You can spin a silver lining into your situation if you have a co-signer with good credit. A co-signer with a good to excellent credit score reduces some of the risks you pose for lenders. Your co-signer provides another way for them to recoup their monies if you default. You stand a better chance of approval with a reasonable interest rate.
Despite the advantages of saving thousands, be mindful of the risk posed to your co-signer. Make all your payments on time and in full, or their credit score will join yours in the red pile.
9. Can I pay off my car loan early?
Yes, you can repay a car loan early, but there are pros and cons.
On the pro side:
- You save on interest.
- You can free up funds for other expenses.
- You can avoid paying more for your car than it’s worth after its value depreciates.
While on the side of the cons:
- You won’t be able to accumulate points on your credit score as you make your monthly repayments on time and in full.
- You may not have the disposable income to tide you over after dropping a lump sum to pay off your car loan.

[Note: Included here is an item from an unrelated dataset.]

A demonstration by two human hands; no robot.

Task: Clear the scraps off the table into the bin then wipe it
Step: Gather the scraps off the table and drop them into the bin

- You may face early repayment penalties, depending on your lender.
Avoid signing with lenders who penalize you for paying early.
A prepayment penalty is a fee lenders charge if borrowers choose to repay before the end of the originally agreed-upon deadline. Review all the terms of your car loan carefully. Not all lenders penalize borrowers for early repayment. Choose one that doesn’t for added flexibility in clearing off your debt.
Conclusion
The above questions do not cover all the ones you may have, but they are a start. Do further research, and don’t be afraid to ask questions. The more you know, the better you’ll be able to navigate the ins and outs of securing a car loan.